-- Opening Marker --

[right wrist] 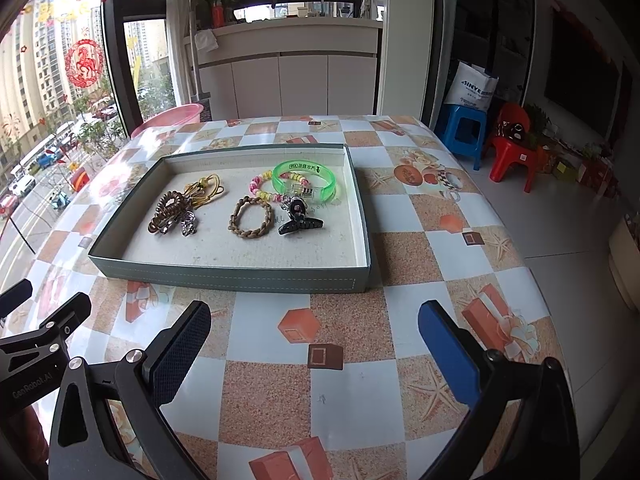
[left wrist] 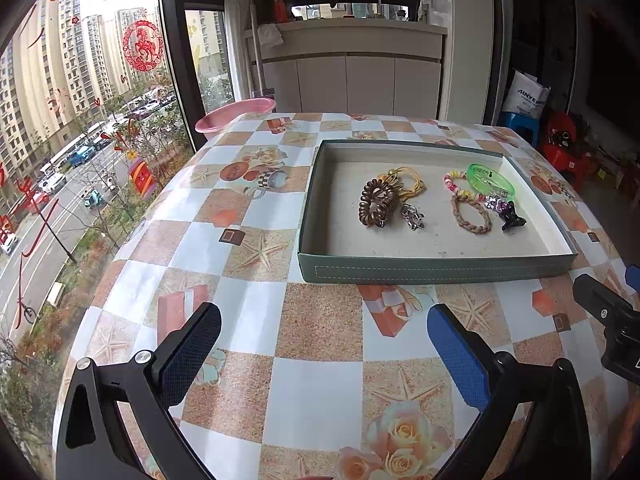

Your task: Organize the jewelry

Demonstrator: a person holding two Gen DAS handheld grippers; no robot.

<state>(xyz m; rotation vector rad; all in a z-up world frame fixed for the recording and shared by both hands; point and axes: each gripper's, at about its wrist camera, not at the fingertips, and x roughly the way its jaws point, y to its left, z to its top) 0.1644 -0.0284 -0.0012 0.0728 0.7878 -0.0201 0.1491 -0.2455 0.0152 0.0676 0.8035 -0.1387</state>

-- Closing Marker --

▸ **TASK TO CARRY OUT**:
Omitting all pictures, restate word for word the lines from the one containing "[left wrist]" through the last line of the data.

▸ **TASK RESULT**:
[left wrist] 

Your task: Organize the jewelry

Demonstrator: a person holding two Gen DAS handheld grippers; no robot.

<state>(xyz m; rotation vector rad; all in a z-up world frame fixed for the recording and shared by both hands; point and axes: each gripper's, at about its wrist camera, not at the fingertips, and x roughly the way its jaws point, y to its left, z to its top) 0.1644 -0.0284 -0.0012 0.0728 0.7878 -0.0201 0.1491 -0.2455 0.0152 0.0676 0.8035 -0.1387</state>

No additional output will be produced.